Quase 120 milhões de brasileiros deverão ir hoje às urnas para escolher prefeitos e vereadores dos 5.562 municípios do país. A repetição da liturgia democrática -estas já são as quintas eleições locais desde a Constituição de 1988- pode abrir espaço para o fastio e o desinteresse. Com efeito, não são poucos os que se queixam de que os políticos são todos iguais e de que mudanças benéficas para a sociedade, quando ocorrem, vêm em ritmo muito mais lento do que o desejável.
É verdade que a persistência de alguns dos vícios do mundo político chega a ser exasperante e que as diferenças ideológicas entre os partidos vêm diminuindo. Há mesmo uma nítida sensação de convergência para o centro, o que tende a tirar um pouco do entusiasmo do eleitorado com o pleito. Também é exato afirmar que o poder público não tem primado por ser um dinâmico agente de transformação social. Seria um erro, contudo, atribuir essas mazelas ao processo democrático. Ao contrário, a melhor forma de combater o que nos repugna na esfera política é aprofundando a democracia.
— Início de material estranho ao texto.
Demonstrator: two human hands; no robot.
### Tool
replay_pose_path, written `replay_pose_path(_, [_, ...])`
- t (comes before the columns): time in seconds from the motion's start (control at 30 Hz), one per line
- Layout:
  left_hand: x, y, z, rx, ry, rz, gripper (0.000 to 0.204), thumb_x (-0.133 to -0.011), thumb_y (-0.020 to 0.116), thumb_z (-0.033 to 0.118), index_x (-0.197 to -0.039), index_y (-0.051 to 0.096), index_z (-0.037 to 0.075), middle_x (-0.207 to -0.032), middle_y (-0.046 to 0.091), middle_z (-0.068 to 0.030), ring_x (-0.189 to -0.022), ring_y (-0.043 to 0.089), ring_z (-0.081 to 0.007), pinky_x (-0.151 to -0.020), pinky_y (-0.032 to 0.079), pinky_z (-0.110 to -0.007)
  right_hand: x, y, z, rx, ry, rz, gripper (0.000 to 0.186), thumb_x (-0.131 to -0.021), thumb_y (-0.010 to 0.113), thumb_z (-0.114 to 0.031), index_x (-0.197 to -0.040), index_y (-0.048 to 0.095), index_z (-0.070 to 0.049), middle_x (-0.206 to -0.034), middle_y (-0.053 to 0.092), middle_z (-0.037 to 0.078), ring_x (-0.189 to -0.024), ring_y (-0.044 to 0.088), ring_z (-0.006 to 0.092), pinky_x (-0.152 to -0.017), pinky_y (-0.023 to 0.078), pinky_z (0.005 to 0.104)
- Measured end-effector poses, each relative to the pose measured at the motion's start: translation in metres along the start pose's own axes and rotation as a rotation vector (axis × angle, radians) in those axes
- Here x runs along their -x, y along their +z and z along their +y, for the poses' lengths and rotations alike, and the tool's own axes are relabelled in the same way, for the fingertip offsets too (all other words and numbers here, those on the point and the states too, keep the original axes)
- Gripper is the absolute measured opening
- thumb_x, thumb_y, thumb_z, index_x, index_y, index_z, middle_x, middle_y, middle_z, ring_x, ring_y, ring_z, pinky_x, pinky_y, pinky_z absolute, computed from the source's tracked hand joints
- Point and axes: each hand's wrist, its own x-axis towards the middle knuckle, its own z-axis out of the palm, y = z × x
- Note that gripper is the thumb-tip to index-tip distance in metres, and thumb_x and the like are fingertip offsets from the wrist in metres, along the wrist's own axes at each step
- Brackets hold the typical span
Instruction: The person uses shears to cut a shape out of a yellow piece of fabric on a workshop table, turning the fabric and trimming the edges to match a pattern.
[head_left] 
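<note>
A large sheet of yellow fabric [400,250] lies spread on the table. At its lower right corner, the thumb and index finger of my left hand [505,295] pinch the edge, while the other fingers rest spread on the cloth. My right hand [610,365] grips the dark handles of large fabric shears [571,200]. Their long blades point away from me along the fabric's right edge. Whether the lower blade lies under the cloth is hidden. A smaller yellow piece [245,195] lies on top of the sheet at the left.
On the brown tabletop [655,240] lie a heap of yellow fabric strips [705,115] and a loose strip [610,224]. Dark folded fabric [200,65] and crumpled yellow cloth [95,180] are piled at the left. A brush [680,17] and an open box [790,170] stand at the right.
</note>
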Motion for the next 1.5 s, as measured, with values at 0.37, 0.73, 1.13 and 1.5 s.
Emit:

A maturidade democrática é uma sabedoria que se adquire através do aprendizado, pelos acertos, mas, principalmente, pelos erros. Lamenta-se que as campanhas tenham degenerado em puro marketing, isto é, que tenham deixado de ser um espaço de apresentação de idéias e debate de propostas para converter-se numa caixa de ressonância em que o cidadão assiste a sofisticadas produções televisivas que dizem exatamente aquilo que as pesquisas apontam que o eleitor quer ouvir.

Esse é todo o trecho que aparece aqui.